> **Exercise goal**
Using the listing below, copy exactly the lines from the one containing "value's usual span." to the one containing "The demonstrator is", both lines included, and no others.

> **Supplied material**

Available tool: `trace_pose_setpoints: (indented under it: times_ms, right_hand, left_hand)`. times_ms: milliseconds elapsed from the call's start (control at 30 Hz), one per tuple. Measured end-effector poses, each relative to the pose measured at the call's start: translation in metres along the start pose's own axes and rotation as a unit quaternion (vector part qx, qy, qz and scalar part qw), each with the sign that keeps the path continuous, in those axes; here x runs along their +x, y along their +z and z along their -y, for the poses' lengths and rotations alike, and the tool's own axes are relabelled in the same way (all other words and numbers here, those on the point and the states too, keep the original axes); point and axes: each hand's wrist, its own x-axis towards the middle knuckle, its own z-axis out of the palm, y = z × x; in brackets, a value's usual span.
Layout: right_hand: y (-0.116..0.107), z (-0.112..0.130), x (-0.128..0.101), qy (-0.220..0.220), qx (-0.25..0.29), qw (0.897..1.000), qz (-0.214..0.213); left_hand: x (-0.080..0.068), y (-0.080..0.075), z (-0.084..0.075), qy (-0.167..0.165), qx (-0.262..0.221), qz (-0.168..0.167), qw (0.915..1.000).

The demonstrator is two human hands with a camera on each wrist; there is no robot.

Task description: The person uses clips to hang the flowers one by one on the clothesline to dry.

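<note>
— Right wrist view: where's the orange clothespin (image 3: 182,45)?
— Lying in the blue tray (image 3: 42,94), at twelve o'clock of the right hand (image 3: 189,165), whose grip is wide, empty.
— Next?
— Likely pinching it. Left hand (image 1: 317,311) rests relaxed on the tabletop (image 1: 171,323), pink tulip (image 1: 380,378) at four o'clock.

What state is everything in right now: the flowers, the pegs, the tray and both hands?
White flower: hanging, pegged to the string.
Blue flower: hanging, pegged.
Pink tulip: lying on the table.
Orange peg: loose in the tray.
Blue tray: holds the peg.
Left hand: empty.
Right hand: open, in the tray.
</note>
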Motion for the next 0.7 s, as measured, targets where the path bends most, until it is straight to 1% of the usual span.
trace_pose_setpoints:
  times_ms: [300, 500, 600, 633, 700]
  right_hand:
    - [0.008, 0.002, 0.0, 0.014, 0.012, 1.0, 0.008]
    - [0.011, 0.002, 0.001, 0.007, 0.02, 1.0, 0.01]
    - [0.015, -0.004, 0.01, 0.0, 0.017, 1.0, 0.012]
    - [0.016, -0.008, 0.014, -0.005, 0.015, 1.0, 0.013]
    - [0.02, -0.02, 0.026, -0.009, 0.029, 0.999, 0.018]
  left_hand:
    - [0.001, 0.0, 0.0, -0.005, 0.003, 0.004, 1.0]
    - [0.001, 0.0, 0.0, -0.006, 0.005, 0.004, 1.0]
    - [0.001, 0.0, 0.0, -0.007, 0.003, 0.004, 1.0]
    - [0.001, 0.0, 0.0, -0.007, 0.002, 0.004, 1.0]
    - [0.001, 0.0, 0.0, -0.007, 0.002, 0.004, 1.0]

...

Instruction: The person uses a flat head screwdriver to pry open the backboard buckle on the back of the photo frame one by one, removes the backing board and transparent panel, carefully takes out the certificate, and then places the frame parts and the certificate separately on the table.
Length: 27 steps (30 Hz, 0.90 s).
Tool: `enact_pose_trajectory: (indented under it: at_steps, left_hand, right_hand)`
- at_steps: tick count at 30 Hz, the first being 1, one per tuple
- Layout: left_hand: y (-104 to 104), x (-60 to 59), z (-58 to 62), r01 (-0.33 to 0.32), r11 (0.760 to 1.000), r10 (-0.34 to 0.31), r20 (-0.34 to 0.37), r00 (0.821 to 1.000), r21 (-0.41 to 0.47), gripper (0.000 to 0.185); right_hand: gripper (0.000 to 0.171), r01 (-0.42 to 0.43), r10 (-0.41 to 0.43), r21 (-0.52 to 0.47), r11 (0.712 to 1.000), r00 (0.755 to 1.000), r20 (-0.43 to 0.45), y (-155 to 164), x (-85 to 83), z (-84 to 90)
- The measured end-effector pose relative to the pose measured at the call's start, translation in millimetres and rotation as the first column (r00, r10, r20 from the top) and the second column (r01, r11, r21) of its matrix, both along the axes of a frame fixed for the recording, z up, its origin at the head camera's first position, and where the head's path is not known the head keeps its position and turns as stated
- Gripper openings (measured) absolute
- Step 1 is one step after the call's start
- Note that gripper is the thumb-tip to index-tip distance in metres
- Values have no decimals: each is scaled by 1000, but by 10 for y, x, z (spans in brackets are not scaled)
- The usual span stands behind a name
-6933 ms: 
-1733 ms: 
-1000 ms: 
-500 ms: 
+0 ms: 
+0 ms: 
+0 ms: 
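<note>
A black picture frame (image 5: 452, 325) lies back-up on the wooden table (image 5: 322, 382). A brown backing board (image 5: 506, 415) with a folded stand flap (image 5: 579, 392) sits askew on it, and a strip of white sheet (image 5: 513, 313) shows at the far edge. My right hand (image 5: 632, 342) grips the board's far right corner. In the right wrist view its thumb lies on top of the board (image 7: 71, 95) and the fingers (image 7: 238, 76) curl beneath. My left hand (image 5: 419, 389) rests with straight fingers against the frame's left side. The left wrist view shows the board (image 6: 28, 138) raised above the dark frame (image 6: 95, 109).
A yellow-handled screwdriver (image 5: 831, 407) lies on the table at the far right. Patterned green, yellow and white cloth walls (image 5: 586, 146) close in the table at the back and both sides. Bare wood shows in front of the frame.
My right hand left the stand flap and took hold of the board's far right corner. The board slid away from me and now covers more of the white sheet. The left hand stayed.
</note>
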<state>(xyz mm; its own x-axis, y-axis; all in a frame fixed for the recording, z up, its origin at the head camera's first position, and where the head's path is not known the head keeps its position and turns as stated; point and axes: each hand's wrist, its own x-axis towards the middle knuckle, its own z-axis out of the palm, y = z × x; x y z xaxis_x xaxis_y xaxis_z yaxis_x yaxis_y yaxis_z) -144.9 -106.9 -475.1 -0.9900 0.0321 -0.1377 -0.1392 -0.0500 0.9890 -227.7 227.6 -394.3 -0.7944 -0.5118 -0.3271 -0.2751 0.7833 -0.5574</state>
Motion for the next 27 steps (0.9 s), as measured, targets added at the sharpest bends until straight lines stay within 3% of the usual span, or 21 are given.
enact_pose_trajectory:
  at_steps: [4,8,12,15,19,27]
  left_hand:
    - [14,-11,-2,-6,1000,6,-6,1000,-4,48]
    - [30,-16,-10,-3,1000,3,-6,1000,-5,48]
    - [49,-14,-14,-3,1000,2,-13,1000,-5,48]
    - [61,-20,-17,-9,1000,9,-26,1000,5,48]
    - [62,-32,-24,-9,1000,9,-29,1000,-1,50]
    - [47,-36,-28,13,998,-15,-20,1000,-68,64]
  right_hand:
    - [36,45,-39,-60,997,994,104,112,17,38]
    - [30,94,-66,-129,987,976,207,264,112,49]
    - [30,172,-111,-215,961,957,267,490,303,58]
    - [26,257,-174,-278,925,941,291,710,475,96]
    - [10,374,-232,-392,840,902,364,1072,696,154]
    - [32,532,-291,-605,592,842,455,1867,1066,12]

> **Answer to this problem**
Available tool: `trace_pose_setpoints: (indented under it: times_ms, right_hand, left_hand)`. times_ms: milliseconds elapsed from the call's start (control at 30 Hz), one per tuple. Measured end-effector poses, each relative to the pose measured at the call's start: translation in metres along the start pose's own axes and rotation as a unit quaternion (vector part qx, qy, qz and scalar part qw), each with the sign that keeps the path continuous, in those axes; here x runs along their +x, y along their +z and z along their -y, for the poses' lengths and rotations alike, and the tool's own axes are relabelled in the same way (all other words and numbers here, those on the point and the states too, keep the original axes); point and axes: each hand's wrist, its own x-axis towards the middle knuckle, its own z-axis out of the palm, y = z × x; in brackets, a value's usual span.
Layout: right_hand: y (-0.116..0.107), z (-0.112..0.130), x (-0.128..0.101), qy (-0.220..0.220), qx (-0.25..0.29), qw (0.897..1.000), qz (-0.214..0.213); left_hand: x (-0.080..0.068), y (-0.080..0.075), z (-0.084..0.075), qy (-0.167..0.165), qx (-0.262..0.221), qz (-0.168..0.167), qw (0.915..1.000).

The demonstrator is two human hands with a camera on each wrist; there is no robot.

That completes the output.